For every record that follows, write out the text exactly and omit the picture, if one is present.

--- DATASET RECORDS Enclosed Below ---

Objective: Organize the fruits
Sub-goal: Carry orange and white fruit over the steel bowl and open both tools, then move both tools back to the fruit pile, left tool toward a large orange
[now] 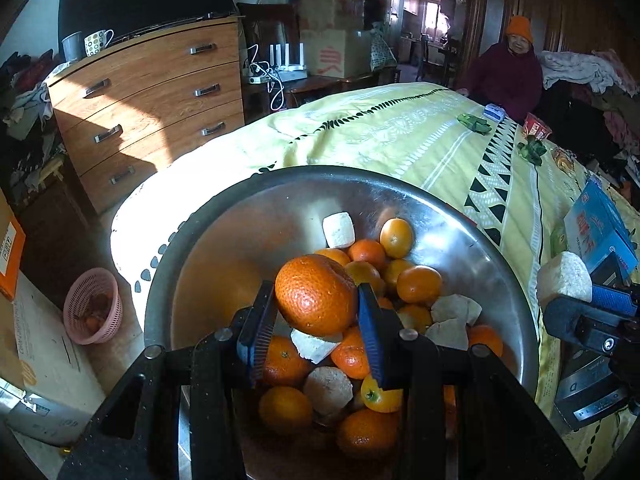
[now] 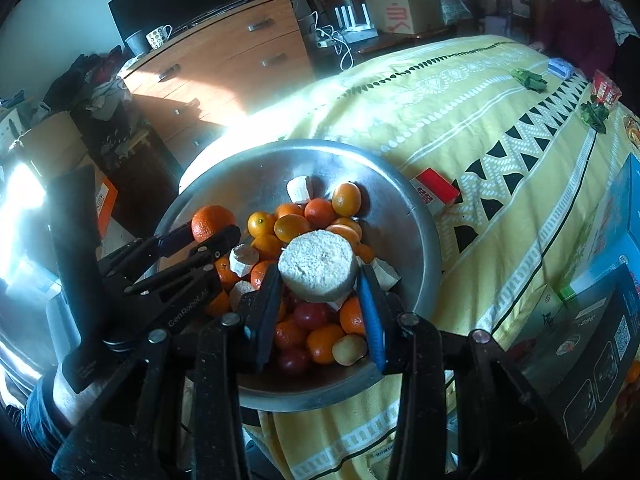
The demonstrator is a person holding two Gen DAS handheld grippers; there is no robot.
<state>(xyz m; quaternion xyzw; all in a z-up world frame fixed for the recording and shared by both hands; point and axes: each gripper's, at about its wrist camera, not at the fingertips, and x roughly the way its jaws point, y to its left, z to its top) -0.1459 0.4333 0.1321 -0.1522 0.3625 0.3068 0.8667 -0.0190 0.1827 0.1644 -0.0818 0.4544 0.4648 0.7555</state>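
two grippers hang over the wide, shiny steel bowl [image 2: 412, 216] on the yellow patterned bedspread [image 2: 500, 120] — the left gripper [image 1: 316, 300] clamps a large dimpled orange mandarin [image 1: 316, 294], the right gripper [image 2: 318, 280] pinches a pale, round, cut-faced chunk [image 2: 318, 266]. small oranges [image 2: 320, 212] and white pieces [image 2: 299, 189] fill the bowl.

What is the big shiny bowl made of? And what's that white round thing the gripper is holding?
The bowl looks like metal, probably stainless steel: grey, brushed, with dull reflections of the fruit. The white round chunk in the right gripper looks like a peeled, cut vegetable or fruit piece, with a rough, fibrous, matte face; exactly which one, I can't tell.
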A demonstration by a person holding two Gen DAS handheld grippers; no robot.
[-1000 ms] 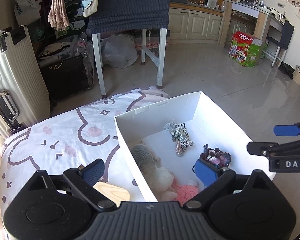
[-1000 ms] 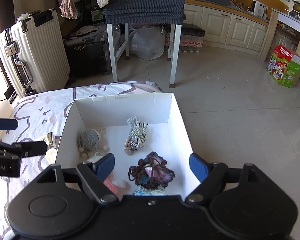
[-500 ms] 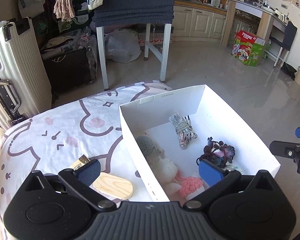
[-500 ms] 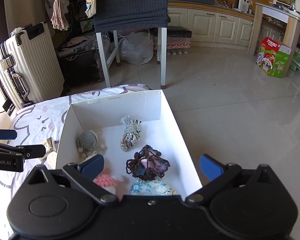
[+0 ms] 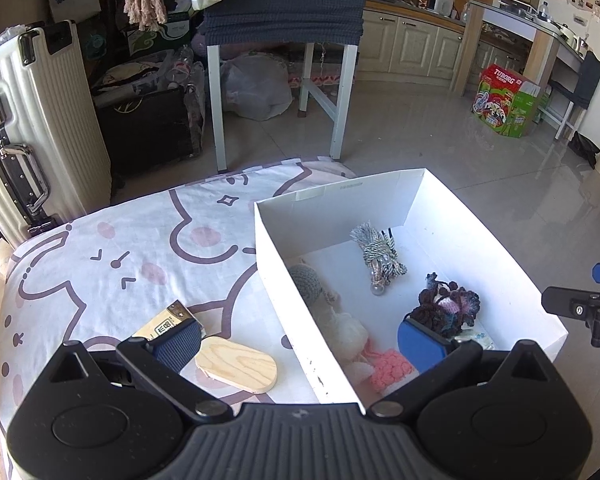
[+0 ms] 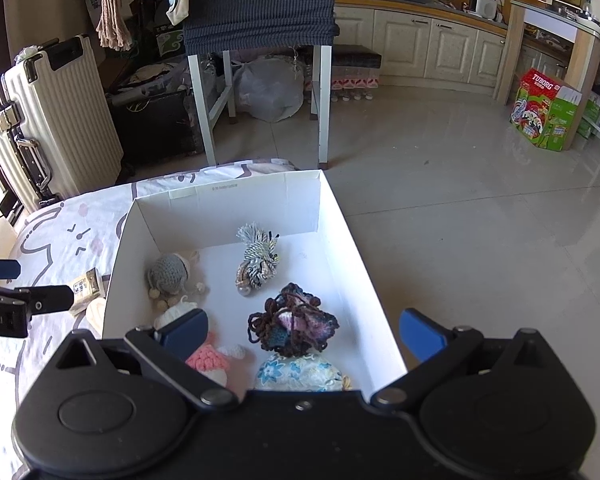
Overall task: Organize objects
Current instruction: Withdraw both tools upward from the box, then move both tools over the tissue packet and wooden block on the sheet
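Left gripper (image 5: 298,336), wide open and empty, is nearer the wooden block (image 5: 236,365), lying crosswise just beyond its left pad, perhaps touching

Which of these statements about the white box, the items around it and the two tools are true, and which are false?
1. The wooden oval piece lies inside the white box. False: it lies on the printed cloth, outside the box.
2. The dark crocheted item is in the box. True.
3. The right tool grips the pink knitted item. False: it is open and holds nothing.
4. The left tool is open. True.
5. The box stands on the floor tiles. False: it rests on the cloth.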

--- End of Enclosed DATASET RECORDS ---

▶ **SOLUTION FOR THIS TASK**
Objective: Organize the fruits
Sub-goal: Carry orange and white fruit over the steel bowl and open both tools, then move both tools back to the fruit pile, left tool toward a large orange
[now] 
[now] 
The demonstrator is a person holding two Gen DAS handheld grippers; there is no robot.
<state>(xyz m; quaternion xyzw; all in a z-up world frame fixed for the recording and shared by both hands; point and axes: each gripper's, at about its wrist camera, not at the fingertips, and x roughly the way its jaws point, y to its left, z to its top) -0.1459 0.4333 0.1321 -0.1522 0.3625 0.3068 0.8667 -0.0190 0.1827 0.1644 -0.0818 0.4544 0.4648 0.7555</state>
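two grippers hang over the wide, shiny steel bowl [image 2: 412, 216] on the yellow patterned bedspread [image 2: 500, 120] — the left gripper [image 1: 316, 300] clamps a large dimpled orange mandarin [image 1: 316, 294], the right gripper [image 2: 318, 280] pinches a pale, round, cut-faced chunk [image 2: 318, 266]. small oranges [image 2: 320, 212] and white pieces [image 2: 299, 189] fill the bowl.

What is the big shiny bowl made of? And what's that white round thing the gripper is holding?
The bowl looks like metal, probably stainless steel: grey, brushed, with dull reflections of the fruit. The white round chunk in the right gripper looks like a peeled, cut vegetable or fruit piece, with a rough, fibrous, matte face; exactly which one, I can't tell.
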A demonstration by a person holding two Gen DAS handheld grippers; no robot.
[-1000 ms] 
[-1000 ms] 
[-500 ms] 
[-500 ms] 
[+0 ms] 
[+0 ms] 
Overall task: Organize objects
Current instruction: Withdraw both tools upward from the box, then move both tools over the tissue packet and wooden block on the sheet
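Left gripper (image 5: 298,336), wide open and empty, is nearer the wooden block (image 5: 236,365), lying crosswise just beyond its left pad, perhaps touching

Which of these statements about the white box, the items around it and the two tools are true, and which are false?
1. The wooden oval piece lies inside the white box. False: it lies on the printed cloth, outside the box.
2. The dark crocheted item is in the box. True.
3. The right tool grips the pink knitted item. False: it is open and holds nothing.
4. The left tool is open. True.
5. The box stands on the floor tiles. False: it rests on the cloth.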

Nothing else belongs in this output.